● Task description: Records follow. Copy every line with "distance".

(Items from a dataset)
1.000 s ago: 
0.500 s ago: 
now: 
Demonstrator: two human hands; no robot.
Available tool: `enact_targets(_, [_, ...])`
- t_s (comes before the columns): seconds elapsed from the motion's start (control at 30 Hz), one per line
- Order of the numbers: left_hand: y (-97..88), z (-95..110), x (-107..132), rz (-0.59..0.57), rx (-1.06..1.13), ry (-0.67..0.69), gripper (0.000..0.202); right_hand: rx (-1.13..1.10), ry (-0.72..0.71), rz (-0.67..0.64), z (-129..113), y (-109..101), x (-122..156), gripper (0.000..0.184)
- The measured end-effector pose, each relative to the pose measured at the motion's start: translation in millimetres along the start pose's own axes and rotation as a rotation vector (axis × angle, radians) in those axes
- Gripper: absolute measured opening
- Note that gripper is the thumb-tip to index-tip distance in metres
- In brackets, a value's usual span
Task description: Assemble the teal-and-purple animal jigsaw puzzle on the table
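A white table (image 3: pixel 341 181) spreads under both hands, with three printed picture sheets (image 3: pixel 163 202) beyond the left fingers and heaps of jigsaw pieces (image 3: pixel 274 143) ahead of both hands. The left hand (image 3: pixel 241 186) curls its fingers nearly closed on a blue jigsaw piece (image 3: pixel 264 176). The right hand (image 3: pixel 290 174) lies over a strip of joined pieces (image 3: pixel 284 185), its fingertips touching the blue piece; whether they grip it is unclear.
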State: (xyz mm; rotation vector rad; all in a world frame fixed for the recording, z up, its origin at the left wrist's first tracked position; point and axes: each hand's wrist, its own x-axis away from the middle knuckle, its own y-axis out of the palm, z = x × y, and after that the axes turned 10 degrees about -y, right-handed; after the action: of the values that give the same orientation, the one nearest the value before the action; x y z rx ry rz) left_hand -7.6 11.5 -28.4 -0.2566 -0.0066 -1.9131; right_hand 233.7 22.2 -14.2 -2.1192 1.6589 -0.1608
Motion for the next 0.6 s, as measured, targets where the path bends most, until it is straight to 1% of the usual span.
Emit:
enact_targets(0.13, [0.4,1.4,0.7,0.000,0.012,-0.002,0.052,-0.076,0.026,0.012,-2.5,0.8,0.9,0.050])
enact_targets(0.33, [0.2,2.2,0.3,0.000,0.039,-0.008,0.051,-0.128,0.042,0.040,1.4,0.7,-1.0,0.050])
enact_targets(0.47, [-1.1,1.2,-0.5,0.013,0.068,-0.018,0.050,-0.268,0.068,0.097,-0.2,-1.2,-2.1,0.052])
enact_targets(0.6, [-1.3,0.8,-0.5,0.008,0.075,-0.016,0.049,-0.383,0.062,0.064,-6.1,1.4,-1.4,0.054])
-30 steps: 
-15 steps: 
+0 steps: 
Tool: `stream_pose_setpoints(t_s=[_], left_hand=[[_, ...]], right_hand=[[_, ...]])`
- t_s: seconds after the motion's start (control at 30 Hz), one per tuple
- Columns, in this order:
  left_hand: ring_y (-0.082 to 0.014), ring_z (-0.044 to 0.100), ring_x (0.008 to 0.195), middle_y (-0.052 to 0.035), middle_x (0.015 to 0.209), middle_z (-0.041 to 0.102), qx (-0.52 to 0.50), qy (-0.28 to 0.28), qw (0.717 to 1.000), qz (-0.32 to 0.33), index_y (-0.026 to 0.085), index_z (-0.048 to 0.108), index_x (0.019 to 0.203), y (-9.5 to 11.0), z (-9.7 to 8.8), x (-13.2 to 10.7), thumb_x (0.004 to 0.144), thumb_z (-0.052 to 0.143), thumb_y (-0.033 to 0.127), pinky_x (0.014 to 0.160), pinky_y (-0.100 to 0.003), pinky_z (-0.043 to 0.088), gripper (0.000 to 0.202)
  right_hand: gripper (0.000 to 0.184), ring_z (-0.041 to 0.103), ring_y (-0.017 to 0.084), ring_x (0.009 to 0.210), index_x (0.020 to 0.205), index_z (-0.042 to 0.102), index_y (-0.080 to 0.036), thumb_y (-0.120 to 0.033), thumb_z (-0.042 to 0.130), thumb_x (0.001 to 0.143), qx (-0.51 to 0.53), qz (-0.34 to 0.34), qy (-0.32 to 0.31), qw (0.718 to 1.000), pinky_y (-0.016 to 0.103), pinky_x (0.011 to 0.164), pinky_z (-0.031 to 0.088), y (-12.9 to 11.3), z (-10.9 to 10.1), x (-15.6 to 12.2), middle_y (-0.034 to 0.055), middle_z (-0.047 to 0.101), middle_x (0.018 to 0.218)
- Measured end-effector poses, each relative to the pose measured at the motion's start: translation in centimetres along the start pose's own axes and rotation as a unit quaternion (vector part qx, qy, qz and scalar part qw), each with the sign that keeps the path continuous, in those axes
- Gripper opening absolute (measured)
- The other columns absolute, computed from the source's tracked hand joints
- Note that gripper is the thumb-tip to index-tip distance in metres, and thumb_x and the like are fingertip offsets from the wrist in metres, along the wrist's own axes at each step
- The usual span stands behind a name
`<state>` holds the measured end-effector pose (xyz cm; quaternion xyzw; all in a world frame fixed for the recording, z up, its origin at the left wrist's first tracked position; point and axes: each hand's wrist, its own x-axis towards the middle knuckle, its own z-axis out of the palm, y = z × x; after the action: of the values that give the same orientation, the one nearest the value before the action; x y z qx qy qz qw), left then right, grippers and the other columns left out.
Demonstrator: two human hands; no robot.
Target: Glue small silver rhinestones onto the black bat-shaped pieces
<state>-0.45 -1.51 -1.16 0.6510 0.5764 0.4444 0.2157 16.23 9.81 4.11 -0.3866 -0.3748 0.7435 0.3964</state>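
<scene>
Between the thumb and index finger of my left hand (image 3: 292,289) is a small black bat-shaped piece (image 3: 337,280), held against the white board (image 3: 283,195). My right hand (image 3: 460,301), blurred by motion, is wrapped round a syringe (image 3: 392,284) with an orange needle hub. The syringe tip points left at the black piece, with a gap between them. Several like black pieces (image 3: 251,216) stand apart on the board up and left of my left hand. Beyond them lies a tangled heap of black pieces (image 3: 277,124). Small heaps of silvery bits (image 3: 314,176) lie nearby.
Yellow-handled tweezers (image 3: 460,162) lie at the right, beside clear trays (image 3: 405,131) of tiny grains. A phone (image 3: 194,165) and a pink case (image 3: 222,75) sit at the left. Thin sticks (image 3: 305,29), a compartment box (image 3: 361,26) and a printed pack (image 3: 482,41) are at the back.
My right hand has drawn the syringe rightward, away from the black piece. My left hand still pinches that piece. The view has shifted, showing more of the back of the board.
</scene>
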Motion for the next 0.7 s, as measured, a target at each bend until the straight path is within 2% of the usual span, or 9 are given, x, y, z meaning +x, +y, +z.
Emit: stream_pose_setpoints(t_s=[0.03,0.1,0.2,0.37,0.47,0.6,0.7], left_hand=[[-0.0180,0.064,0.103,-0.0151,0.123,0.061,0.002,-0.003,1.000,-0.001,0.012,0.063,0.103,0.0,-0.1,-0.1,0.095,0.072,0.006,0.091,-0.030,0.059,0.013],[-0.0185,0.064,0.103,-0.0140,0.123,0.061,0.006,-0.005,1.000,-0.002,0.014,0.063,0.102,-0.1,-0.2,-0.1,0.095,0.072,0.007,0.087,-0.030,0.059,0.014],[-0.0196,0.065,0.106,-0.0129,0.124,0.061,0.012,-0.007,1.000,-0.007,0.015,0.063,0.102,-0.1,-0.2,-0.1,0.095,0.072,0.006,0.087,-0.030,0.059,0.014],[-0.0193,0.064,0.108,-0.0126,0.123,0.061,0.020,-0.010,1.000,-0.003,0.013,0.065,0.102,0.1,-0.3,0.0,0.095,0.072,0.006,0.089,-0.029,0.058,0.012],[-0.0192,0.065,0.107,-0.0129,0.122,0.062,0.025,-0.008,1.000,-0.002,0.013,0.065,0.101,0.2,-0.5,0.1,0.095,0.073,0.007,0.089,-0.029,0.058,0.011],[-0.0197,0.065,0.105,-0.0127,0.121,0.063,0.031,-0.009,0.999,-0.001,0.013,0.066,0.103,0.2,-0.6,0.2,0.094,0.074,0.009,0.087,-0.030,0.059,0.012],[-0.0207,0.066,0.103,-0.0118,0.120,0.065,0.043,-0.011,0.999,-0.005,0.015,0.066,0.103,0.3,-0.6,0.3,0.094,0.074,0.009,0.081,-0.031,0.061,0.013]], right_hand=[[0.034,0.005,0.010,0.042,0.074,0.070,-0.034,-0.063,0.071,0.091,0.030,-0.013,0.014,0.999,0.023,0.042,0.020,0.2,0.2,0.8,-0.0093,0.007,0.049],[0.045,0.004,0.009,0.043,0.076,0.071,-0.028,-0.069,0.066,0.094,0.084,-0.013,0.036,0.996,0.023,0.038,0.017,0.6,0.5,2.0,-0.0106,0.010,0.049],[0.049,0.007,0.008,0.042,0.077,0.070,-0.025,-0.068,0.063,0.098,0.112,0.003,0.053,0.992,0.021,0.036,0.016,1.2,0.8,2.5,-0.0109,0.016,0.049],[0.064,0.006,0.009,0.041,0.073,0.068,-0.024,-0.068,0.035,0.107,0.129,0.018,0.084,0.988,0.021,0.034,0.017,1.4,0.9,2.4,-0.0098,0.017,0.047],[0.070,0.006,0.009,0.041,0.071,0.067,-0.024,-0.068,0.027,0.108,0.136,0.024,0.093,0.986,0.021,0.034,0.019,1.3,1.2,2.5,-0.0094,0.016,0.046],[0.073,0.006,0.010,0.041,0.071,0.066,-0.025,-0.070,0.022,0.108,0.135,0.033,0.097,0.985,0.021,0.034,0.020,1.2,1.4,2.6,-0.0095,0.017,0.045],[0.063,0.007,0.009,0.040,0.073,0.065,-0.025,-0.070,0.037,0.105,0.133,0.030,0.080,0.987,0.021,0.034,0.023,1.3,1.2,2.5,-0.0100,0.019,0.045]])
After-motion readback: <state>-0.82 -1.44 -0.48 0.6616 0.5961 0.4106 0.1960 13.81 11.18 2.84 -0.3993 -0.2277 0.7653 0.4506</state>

● Output below:
- Note that gripper is the thumb-tip to index-tip distance in metres
- Note that gripper is the thumb-tip to index-tip distance in metres, and thumb_x and the like are fingertip offsets from the wrist in metres, along the wrist's own axes at each step

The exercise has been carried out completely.